Vinícius de Moraes precisava de um pouco de solidão. Pegou o bonde e saltou numa rua de terra batida, com poucas casas e iluminação precária. Era a Ipanema dos anos 40 e o barulho do mar bailava uma valsa com a sombra trêmula e os pensamentos longínquos do poetinha.

Perto de um casarão, ouviu o som de um piano. Alguém o dedilhava com a hesitação dos principiantes. No silêncio da noite, os dó-ré-mi competiam com o canto dos grilos. O poeta sorriu e naquela paisagem quase rural vieram as primeiras palavras que comporiam A espantosa Ode a São Francisco de Assis. “Tudo é magia! Lembras-te? o silêncio fantástico das noites/E a alma bêbada de emoção? e nenhum pouso”.

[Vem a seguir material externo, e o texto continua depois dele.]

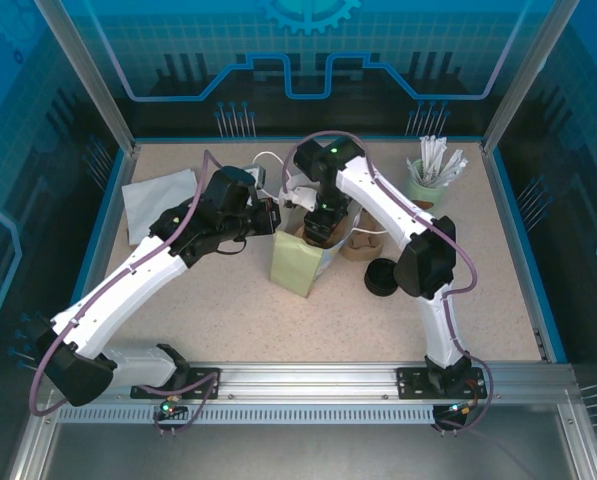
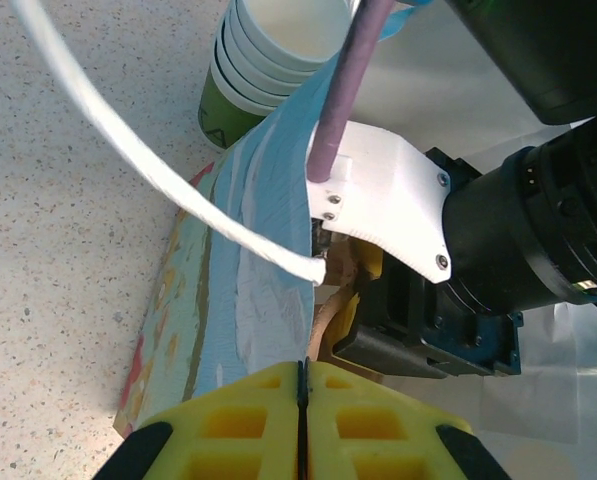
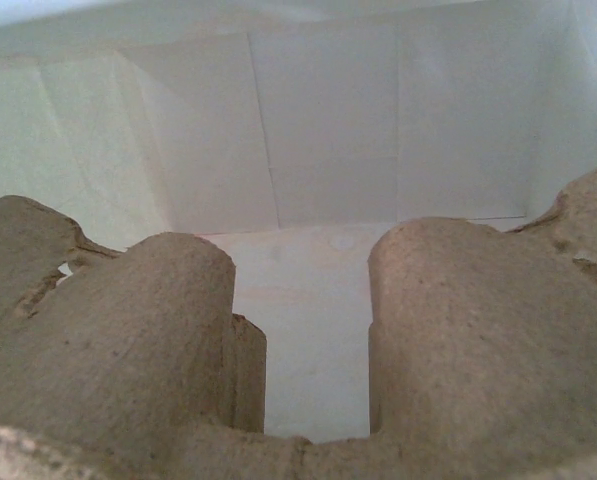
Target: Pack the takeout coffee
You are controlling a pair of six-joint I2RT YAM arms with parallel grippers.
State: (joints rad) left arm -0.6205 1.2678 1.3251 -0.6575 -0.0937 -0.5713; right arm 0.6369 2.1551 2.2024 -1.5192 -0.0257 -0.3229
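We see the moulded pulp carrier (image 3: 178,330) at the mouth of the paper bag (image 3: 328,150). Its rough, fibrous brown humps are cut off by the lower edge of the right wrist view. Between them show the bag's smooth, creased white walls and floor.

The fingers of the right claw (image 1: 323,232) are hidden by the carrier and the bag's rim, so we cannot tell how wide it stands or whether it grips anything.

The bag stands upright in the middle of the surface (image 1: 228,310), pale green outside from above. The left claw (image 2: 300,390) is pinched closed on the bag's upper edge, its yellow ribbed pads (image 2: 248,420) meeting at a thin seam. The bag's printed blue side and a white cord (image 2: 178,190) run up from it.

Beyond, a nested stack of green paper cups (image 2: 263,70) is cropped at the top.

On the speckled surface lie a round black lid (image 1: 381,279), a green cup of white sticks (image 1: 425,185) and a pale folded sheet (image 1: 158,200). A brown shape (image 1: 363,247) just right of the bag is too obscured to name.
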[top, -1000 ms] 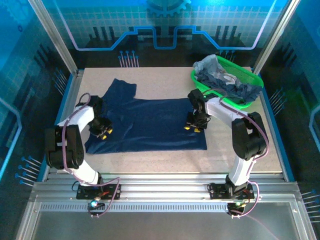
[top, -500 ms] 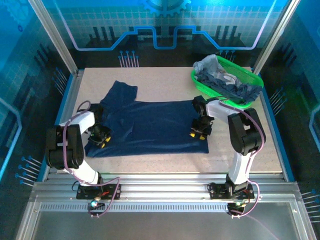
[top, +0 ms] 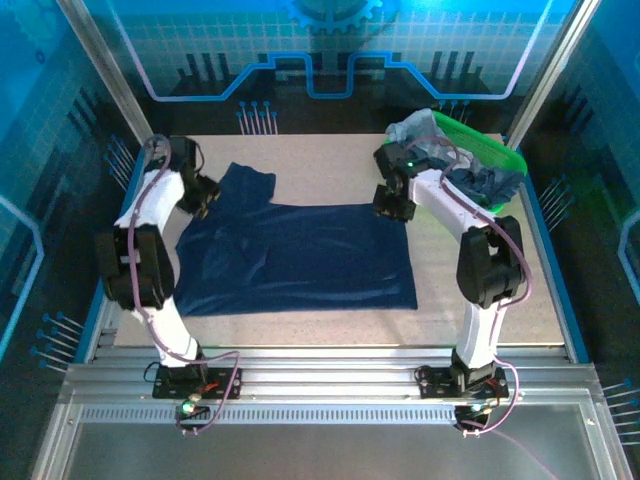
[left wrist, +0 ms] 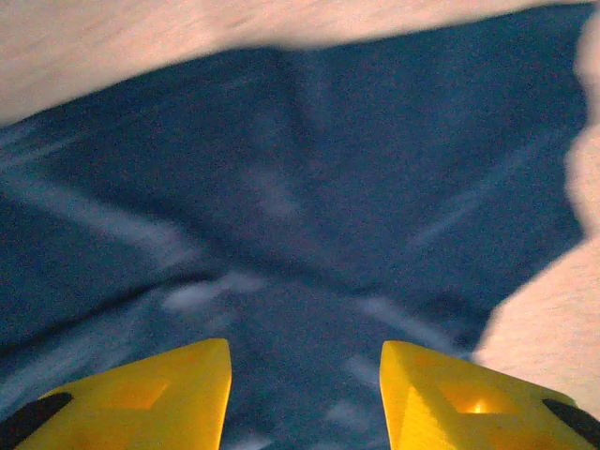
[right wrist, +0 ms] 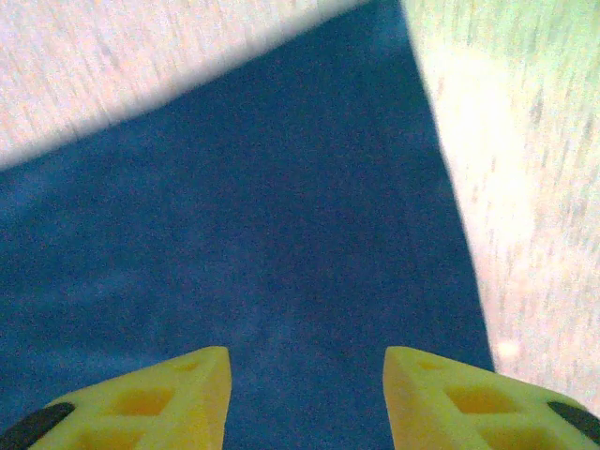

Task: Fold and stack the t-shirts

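Navy t-shirt (top: 300,255) lies spread under left gripper (left wrist: 305,380) and right gripper (right wrist: 306,380) (both gaping)

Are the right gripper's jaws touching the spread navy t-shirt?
Cannot tell. In the right wrist view the right gripper has open jaws over the navy t-shirt, but blur hides any contact or gap.

Your overhead view is sharp and evenly lit, tinted blue at the edges. Both wrist views are motion-blurred; the desk (right wrist: 511,187) glares at frame right.
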Available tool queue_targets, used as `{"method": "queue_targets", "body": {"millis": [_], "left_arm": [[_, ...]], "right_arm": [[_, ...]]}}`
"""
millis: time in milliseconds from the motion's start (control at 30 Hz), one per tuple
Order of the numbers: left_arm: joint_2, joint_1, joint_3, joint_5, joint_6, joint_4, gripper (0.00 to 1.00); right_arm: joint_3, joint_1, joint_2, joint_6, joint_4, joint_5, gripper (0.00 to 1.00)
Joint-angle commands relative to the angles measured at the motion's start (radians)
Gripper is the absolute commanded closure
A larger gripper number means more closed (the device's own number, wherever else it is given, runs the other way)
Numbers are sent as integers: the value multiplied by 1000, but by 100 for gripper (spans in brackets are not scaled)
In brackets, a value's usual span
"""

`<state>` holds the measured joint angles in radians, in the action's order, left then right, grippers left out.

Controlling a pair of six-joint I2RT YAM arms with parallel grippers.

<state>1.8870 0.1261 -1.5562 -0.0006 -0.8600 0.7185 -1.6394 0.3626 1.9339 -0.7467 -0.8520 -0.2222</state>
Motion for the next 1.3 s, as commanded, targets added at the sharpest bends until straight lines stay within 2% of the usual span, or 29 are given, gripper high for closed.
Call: {"method": "queue_targets", "body": {"millis": [0, 200, 367, 567, 800, 967, 1100, 1267], "left_arm": [[143, -6, -130, 129, 35, -80, 52], [273, -6, -289, 194, 52, -211, 51], [334, -6, -339, 218, 66, -282, 49], [401, -6, -402, 215, 85, -287, 48], [519, -3, -549, 159, 41, -212, 46], [586, -3, -667, 76, 30, -119, 44], [589, -6, -672, 2, 34, -103, 41], [609, -6, -696, -7, 40, -109, 40]], "right_arm": [[-68, -22, 128, -18, 85, -159, 49], [-128, -55, 239, -77, 220, -189, 47], [-187, -102, 332, -124, 180, -169, 46], [-254, -118, 408, -94, 135, -115, 49], [-298, -119, 460, -126, 42, -73, 62], [-335, -119, 465, -156, -60, -100, 59], [-291, -108, 439, -144, -29, -116, 54], [-320, -101, 469, -123, -35, -123, 56]]}}
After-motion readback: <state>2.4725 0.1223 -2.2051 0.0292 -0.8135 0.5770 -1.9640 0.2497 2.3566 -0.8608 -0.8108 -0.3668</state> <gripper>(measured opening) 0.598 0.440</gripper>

A trilha sonora do Menino incluía poucos pianos. Famílias de classe média baixa sequer tinham espaço em casa para alojar o instrumento. Os tios paternos foram exceção. Arrumaram um jeito de acomodá-lo e deram-lhe o uso tradicional para as “moças prendadas”. Estas deveriam saber cozinhar, costurar, administrar a casa, sufocar a sexualidade e, como atração da companhia, tocar algum instrumento musical. Viravam, assim, bons partidos nos campeonatos amorosos. Minha prima aprendeu a tocá-lo e aproveitou para transgredir o destino. Certo, aprimorou o gosto musical, mas também tornou-se professora, conquistou independências.

Portátil, o acordeon sentou praça na minha casa. Não para mim, mas para a Irmã. Com método Mario Mascarenhas na veia, deu algumas sanfonadas, mas não foi muito longe com o instrumento de segunda mão comprado a duras penas. Como será que morrem os instrumentos? Não conheço criança alguma que tenha aulas de acordeon, fantasma de fole que ressuscita apenas em época de festas juninas.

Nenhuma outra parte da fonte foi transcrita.